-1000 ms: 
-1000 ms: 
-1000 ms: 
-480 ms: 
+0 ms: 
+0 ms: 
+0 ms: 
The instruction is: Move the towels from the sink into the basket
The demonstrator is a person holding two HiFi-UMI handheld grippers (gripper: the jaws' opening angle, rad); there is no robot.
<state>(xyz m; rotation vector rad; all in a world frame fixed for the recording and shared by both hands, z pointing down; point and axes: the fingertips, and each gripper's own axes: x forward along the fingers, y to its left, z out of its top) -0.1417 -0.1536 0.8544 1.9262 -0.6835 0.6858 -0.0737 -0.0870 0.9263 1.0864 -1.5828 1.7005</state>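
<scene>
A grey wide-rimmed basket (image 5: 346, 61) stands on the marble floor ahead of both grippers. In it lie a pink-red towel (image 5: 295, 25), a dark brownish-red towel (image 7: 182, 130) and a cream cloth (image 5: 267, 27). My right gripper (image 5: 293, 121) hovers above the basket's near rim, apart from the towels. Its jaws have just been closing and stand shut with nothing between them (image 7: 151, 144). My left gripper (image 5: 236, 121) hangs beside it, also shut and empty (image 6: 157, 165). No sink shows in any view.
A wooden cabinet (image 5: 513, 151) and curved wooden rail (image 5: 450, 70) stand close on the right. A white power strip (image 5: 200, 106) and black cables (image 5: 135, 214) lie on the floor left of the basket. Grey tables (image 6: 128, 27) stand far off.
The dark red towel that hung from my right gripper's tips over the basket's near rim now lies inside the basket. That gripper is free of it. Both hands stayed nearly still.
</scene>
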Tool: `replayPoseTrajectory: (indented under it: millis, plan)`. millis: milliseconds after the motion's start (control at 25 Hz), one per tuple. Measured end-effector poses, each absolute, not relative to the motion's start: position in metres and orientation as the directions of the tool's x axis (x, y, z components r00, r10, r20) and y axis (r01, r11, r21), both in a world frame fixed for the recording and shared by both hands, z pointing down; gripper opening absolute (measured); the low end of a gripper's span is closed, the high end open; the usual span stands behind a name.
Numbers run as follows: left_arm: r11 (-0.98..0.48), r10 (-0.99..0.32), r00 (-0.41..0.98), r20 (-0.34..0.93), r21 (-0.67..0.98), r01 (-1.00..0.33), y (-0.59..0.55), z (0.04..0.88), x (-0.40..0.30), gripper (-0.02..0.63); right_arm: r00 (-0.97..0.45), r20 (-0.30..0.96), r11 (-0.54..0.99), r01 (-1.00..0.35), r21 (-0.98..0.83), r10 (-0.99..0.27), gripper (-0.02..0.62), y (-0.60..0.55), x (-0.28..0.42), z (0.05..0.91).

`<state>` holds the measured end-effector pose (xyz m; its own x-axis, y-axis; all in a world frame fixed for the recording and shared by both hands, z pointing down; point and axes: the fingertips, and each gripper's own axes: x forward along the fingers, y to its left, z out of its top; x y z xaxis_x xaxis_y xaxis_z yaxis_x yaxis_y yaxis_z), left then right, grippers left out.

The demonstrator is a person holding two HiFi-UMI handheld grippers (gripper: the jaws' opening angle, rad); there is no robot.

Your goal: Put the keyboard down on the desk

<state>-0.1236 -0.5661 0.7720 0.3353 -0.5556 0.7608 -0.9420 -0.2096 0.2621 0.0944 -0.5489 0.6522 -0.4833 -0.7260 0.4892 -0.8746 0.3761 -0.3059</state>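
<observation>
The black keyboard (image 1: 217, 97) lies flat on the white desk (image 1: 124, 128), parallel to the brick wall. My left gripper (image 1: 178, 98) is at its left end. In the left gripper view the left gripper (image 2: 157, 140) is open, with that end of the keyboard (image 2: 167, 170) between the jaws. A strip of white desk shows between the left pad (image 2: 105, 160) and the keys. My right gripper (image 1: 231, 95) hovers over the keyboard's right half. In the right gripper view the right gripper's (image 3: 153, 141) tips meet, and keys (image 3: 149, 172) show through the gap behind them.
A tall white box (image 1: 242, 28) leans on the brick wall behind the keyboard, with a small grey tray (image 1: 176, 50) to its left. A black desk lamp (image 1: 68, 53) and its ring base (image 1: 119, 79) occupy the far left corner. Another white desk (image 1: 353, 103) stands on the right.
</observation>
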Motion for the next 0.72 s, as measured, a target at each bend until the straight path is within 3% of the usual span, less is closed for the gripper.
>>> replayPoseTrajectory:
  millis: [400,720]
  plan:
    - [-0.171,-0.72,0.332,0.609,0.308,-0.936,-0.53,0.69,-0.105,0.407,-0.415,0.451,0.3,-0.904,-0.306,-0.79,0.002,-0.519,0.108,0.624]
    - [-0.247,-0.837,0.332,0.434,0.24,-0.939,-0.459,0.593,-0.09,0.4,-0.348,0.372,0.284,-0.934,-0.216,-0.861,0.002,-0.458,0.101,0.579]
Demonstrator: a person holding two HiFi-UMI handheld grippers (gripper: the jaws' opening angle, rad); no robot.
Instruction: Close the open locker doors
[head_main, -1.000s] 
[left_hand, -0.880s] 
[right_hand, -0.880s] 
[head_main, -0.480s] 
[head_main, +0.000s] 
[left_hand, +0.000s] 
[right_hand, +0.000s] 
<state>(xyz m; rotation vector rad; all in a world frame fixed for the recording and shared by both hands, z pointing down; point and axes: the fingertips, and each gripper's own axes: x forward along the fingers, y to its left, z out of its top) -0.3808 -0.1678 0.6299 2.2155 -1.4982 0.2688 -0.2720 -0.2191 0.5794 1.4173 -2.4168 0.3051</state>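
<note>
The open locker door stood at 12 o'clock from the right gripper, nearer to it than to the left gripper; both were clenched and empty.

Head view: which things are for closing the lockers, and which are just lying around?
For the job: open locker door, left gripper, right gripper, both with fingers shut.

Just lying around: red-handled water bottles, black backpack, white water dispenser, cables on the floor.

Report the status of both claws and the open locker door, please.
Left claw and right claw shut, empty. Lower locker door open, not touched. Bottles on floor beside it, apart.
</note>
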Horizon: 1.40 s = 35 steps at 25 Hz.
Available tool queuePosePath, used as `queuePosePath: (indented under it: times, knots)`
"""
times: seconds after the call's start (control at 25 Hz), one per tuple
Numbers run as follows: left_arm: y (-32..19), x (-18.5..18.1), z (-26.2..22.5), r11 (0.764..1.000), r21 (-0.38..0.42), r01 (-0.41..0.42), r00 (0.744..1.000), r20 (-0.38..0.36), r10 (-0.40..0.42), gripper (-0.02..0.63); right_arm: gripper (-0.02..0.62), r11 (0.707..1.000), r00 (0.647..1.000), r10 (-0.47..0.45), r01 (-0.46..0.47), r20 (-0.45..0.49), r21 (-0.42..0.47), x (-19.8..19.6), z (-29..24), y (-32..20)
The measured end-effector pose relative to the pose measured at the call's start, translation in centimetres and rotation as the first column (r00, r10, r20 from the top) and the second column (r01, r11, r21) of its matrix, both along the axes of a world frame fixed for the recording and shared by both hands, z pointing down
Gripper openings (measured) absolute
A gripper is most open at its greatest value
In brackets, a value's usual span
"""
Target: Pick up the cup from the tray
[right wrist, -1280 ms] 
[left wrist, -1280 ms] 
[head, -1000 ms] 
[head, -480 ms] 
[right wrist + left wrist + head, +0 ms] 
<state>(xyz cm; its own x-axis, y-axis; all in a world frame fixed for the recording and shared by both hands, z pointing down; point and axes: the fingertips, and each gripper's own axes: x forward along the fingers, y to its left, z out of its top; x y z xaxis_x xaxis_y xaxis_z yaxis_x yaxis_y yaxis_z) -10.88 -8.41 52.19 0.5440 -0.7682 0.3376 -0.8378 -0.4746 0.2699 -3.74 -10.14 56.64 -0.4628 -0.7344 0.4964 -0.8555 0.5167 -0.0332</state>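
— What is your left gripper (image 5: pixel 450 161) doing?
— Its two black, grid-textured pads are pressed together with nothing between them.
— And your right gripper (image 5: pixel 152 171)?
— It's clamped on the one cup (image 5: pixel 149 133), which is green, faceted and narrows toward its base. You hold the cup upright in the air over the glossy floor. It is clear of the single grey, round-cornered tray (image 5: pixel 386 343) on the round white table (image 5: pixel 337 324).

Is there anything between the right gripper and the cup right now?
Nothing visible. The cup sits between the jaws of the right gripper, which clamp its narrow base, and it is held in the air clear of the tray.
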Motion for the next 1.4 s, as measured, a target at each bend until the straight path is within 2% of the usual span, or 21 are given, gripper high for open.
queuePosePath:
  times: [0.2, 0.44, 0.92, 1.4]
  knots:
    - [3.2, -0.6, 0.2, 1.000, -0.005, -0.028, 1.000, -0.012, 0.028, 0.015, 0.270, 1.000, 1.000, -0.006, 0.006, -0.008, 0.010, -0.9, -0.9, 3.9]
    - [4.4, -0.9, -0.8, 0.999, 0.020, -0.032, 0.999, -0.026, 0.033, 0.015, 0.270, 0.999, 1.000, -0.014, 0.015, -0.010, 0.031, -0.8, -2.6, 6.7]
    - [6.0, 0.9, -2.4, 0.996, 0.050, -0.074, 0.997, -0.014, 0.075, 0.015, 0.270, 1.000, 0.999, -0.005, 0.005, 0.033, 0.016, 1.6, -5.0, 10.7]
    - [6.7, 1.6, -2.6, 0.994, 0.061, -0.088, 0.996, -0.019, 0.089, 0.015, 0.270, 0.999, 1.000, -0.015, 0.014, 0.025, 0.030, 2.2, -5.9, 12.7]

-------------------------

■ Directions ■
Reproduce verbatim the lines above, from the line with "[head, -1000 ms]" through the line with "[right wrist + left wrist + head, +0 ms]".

■ Response to this task ■
[head, -1000 ms] 
[head, -480 ms] 
[right wrist + left wrist + head, +0 ms] 

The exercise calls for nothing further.